Кто-то спросил: «Что все это значит?»

И Говард Харт ответил: «Вы все видели. Что вы сами об этом думаете?»

«Думаю, над сценарием передачи здорово потрудились загодя».

Кто-то предположил, что гипс был разрезан сзади, поэтому его удалось без труда скинуть на пол.

Но большинство телезрителей задавали вопросы типа: «Где вы их нашли? Это даже лучше, чем ваша передача с трансвеститами. Святой, живущий во грехе, — это балдеж!»

«Ваша манера поведения в прямом эфире отличается дурным вкусом — это удручает».

«В следующий раз мы узнаем о том, что папа римский завел себе подружку, да?»

«Разве это не святотатство — нарочито зацикливаться на сексе так называемой религиозной личности?»

«Ее вина очевидна — об этом можно судить по тому, как она бесстыдно выставляет напоказ свои ноги».

«Выдавать случайную половую связь за любовь — это самая гадкая ложь!»

«И снова ваше шоу попустительствует аморальности и восхваляет ее».

«И он называет себя мессией?»

«Шокирующий момент заключается не в том, что он вешает нам лапшу на уши — он, возможно, и честный, — а в том, что он на глиняных ногах».

«Что может подумать Господь?» и т. д.

Говард Харт говорил каждому звонившему:

— Благодарю за звонок. Мне доставила удовольствие беседа с вами.

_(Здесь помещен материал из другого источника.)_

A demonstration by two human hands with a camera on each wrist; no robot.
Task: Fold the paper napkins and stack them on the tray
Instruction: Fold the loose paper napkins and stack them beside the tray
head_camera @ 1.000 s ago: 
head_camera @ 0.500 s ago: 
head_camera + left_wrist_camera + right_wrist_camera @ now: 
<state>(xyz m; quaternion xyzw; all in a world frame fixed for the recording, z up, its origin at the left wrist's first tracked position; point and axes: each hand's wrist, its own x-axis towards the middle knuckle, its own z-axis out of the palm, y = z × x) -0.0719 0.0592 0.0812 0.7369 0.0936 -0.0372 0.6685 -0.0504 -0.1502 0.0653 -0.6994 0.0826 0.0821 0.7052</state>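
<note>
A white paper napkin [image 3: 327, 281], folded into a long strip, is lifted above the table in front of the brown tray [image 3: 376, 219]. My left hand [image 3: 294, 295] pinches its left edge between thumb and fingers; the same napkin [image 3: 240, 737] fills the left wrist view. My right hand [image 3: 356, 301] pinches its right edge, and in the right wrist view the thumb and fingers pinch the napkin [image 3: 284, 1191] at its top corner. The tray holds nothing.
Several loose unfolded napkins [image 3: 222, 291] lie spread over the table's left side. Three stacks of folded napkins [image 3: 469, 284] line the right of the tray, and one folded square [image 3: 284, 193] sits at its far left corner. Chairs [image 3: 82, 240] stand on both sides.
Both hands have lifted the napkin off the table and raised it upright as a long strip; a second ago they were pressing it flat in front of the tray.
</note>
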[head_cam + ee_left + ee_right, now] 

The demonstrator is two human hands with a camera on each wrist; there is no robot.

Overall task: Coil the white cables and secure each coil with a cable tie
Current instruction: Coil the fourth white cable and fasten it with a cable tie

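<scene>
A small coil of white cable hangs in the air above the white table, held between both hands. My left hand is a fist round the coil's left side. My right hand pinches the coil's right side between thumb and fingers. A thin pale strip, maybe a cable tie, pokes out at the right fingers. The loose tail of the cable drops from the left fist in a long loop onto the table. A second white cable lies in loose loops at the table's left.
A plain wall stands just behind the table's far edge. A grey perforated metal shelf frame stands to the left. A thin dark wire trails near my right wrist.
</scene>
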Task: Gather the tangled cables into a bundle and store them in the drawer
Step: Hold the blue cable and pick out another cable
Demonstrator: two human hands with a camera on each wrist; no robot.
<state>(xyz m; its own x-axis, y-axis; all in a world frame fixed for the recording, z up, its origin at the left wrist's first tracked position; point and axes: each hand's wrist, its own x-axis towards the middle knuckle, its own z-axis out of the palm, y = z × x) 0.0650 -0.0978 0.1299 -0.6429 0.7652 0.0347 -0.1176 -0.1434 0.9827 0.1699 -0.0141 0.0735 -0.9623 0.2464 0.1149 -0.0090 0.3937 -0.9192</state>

Телеканал получил на передачу с участием Ювеналия рекордное количество откликов. Ток-шоу «В гостях у Говарда Харта» в тот субботний вечер затмило все рейтинговые передачи.

— Всяко бывает, — сказал Билл Хилл, прочитав об этом в газете.

— Пути Господни неисповедимы, — заметил Август Марри.

— Кто бы мог подумать! — развела руками Антуанетта Бейкер.

Линн и Ювеналию не довелось об этом прочитать. Они ехали в Техас, намереваясь по дороге сделать остановку в Нашвилле.